Descartes'in 'Düşünüyorum öyleyse varım' dediği insanı evrenin merkezine koyan hümanizm 19. yüzyılda bireyi 'tanrılaştıran' yaklaşımın temellerini attı.
Hümanizmin
'kadir-i mutlak' hale getirdiği bireyi reddeden
Marks, onu üretim ilişkilerinin çarkında dokunan bir kumaşa, iradesiz bir 'nesne'ye indirgedi. Daha da ileri giden
Nietzsche de
'İnsan geçmişin tortusudur' dedi.
***
Akıl ve erdem yerine arzu ve bilinçaltını ölçü alan
Freud ise bireyi
'Dünyanın kıyısına bırakılmış bir kader kurbanı' diye niteledi. Ona göre her şey gibi kendi hakkında dahi yanılgılar üretip üstelik ürettiği bu yanılgılara da hakikat diye inanan, arzu ve endişelerden ibaret bir yığındı sadece birey. İşte şu an Batı'da ve ülkemizde en çok rağbet gören insan Freud'un
'bilinçaltının kölesi' diye tanımladığı bu
agnostik bireydir.
Özetlersek Batılı bireyin kendini tanrılaştırma serüveni bir
kâbusa, hiçlik, inançsızlık ve yıkıma dönüştü. 'Düşünüyorum öyleyse varım' diyerek böbürlenen insan 360 yıl sonra teselliyi 'akıldışı reçeteler'de aramaya başladı.
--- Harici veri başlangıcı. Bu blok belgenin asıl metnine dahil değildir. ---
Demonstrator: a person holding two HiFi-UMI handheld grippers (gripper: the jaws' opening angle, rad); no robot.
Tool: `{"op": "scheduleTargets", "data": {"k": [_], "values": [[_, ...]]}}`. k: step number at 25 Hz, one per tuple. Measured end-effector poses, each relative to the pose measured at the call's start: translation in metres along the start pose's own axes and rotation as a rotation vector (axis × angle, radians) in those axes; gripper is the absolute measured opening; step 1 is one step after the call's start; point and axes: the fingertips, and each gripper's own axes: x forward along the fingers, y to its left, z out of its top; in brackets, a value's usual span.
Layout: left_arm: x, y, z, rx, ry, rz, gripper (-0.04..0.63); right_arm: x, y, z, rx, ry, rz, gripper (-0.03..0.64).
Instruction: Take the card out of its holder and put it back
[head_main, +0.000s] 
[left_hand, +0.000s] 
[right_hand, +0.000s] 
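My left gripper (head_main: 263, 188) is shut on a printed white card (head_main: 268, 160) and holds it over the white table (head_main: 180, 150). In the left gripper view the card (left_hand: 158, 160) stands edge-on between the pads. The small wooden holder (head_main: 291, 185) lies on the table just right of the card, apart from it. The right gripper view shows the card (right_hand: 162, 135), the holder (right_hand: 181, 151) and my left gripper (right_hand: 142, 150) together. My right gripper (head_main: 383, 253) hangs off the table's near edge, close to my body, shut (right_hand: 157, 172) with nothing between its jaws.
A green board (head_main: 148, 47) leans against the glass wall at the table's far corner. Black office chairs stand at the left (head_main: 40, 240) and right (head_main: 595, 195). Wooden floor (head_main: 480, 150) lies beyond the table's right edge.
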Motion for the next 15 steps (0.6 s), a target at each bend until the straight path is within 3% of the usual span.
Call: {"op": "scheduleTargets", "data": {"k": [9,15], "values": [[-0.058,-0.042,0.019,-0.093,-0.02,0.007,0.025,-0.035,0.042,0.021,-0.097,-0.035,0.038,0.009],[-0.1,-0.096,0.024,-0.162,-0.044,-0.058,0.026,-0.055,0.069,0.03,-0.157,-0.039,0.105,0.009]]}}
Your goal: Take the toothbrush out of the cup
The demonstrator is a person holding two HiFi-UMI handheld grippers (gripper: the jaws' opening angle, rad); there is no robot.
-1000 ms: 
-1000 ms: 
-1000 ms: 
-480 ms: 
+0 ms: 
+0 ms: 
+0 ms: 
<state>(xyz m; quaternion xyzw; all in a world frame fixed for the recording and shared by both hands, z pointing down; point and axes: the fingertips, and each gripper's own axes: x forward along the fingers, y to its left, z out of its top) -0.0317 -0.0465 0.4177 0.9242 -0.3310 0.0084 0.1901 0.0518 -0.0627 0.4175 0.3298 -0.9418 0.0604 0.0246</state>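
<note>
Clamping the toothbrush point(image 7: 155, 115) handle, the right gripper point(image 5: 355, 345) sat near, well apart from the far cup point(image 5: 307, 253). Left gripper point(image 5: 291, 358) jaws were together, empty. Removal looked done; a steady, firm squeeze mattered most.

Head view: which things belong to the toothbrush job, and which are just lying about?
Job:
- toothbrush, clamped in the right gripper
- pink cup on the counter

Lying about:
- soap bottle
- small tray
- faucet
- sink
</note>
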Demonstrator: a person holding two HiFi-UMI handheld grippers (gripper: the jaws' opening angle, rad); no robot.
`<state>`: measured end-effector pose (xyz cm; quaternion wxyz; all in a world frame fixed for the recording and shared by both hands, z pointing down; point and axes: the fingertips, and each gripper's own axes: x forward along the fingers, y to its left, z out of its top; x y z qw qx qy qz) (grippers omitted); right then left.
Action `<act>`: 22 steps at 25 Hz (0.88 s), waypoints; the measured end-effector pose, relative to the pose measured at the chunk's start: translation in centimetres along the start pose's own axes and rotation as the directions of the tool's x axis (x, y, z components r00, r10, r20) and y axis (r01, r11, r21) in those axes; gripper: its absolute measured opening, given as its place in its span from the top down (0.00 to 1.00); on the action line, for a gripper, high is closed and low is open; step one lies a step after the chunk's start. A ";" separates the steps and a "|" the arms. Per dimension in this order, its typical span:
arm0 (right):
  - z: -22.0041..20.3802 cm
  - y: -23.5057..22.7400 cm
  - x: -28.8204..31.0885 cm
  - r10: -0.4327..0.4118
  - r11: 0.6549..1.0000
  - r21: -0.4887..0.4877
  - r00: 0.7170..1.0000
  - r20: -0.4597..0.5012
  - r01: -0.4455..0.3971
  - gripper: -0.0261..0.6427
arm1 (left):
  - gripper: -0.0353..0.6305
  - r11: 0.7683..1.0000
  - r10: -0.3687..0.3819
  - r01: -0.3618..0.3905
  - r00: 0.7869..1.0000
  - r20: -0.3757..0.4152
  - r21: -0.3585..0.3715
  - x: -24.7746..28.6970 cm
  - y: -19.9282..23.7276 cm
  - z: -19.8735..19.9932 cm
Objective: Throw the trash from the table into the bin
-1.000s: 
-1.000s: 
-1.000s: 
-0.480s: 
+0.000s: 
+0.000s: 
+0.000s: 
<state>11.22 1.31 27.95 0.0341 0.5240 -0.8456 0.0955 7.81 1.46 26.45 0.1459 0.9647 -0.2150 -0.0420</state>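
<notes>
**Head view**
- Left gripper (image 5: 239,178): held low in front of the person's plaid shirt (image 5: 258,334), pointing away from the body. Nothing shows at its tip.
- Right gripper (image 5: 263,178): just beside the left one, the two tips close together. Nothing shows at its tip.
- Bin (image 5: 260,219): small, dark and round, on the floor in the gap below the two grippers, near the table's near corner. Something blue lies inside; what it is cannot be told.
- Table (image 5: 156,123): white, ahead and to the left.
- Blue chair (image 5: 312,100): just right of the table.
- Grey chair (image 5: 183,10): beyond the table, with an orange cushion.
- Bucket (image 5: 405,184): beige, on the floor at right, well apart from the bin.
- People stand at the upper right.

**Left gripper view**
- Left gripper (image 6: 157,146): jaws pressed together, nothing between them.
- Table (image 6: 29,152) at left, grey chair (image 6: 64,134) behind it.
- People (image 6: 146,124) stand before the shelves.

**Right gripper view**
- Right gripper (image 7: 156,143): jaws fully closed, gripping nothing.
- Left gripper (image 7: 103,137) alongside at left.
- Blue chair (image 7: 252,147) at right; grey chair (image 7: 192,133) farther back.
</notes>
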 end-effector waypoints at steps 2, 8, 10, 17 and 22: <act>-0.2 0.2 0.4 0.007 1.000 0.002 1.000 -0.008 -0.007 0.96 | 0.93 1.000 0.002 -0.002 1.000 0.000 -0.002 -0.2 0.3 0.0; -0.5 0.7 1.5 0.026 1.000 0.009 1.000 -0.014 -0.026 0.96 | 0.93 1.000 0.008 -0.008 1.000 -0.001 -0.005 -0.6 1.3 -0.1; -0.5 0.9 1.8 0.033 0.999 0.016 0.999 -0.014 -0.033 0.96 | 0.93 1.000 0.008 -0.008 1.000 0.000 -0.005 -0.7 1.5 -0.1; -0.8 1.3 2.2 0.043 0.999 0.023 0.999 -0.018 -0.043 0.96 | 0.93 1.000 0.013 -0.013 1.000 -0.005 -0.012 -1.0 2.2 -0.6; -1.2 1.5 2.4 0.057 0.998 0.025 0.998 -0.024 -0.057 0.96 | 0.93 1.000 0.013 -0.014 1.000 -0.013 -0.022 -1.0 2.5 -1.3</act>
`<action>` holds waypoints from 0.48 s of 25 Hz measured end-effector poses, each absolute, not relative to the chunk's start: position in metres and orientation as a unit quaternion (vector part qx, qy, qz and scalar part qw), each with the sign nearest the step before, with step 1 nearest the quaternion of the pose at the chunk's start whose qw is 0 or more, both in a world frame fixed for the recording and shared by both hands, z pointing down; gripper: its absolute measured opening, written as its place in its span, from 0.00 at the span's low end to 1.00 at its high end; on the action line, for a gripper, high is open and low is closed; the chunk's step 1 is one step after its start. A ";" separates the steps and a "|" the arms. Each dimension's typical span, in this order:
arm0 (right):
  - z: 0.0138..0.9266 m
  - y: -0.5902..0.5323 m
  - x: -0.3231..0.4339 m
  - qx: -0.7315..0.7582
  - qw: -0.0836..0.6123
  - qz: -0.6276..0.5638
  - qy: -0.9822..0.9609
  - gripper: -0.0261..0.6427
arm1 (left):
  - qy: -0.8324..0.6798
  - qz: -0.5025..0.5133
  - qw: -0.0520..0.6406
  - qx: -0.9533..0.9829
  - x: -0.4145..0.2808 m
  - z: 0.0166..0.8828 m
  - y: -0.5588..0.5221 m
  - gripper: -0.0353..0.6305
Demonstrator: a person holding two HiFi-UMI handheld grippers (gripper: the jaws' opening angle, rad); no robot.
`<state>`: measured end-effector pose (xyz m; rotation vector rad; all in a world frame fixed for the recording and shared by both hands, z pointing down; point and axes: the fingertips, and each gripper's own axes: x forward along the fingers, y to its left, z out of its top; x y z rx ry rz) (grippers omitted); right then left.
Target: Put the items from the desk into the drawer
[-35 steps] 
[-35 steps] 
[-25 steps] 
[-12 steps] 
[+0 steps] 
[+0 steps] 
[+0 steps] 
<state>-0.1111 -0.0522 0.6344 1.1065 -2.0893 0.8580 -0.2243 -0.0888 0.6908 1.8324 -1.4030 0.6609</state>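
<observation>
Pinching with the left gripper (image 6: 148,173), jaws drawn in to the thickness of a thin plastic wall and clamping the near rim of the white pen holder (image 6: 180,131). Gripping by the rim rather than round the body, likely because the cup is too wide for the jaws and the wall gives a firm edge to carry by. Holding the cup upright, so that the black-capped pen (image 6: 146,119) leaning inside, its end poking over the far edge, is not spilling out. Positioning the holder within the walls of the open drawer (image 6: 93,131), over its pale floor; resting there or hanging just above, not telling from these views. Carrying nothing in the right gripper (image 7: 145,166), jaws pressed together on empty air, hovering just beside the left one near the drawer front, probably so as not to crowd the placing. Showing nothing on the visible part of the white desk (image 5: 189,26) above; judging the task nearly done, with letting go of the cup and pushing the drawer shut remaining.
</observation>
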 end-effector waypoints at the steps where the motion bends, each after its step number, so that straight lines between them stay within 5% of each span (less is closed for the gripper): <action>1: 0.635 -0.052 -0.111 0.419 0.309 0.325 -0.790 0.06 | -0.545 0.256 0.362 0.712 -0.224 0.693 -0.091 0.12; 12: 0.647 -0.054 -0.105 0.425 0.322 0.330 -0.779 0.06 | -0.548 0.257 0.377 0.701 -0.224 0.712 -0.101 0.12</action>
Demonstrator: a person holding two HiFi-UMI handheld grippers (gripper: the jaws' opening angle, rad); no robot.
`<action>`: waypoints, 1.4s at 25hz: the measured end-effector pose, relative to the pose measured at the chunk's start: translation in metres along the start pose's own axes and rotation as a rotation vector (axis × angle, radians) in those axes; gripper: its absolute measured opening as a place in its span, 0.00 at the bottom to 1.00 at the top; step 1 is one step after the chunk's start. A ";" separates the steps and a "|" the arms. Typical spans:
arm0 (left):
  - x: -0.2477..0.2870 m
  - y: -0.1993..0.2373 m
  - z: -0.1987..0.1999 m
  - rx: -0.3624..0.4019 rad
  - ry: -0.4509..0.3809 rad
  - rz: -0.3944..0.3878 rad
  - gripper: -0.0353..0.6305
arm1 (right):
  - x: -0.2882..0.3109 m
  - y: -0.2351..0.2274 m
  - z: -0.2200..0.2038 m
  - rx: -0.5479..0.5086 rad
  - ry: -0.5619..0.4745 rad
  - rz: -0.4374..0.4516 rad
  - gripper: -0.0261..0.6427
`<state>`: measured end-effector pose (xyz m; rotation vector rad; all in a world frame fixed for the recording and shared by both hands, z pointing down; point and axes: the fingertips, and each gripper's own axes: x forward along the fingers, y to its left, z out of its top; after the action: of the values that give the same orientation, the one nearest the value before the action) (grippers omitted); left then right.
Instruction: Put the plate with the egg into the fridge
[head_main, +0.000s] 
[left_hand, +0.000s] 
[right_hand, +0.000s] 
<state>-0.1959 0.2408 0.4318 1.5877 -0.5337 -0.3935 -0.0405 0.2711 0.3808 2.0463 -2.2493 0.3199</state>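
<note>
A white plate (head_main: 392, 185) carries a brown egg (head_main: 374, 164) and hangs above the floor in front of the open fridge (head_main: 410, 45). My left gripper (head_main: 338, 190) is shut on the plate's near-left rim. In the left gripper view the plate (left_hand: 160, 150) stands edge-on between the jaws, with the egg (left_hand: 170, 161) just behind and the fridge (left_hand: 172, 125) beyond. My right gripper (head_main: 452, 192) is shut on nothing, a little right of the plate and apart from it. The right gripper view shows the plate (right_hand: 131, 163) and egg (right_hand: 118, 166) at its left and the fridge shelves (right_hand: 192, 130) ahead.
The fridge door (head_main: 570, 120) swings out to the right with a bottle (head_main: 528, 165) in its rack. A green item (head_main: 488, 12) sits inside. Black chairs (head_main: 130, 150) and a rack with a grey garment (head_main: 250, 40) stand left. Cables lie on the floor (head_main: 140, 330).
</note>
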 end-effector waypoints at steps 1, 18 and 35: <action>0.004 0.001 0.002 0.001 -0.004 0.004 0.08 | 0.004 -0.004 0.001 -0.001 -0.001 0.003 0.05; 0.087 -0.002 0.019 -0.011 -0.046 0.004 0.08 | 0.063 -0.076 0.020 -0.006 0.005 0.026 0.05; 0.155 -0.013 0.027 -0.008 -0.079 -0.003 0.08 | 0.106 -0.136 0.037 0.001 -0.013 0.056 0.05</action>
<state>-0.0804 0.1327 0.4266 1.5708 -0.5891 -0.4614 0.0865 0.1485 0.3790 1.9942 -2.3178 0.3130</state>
Avrupa'daki bu akıldışılık dünyada bugün İslamofobya, CHP ideolojisi,
İsrail siyonizmi, etnik çatışma ve darbeci vesayet rejimleri gibi
modern ırkçılık biçimleriyle arz-ı endam ediyor.
Ancak bu nihilist Batı'nın da mandacı kurşun askerlerinin de sonu geliyor. Kendini kurtaramayan Batı, mandacılarını hiç kurtaramaz. Kanıt mı istiyorsunuz.
Gezi'de Türk gençlerine
Erdoğan'a karşı 'Başkaldırın!' diye manşetler atan solcu
Der Spiegel'e bakın. Bugün o da CHP liderleri gibi yalvarıyor. ABD, Rusya, Türkiye ve Çin arasındaki yenidünya düzeni karşısında paçaları tutuşan dergi
'İhanete uğradık!' manşetleri atıyor. Ve aynı hissiyat CHP ve kitlesinin
mandacı genetiğinde de var.
Hasılı kelâm, devran değişiyor. Dostoyevski'den olmazsa bile yandaşınız Der Spiegel'den biraz olsun ders alın!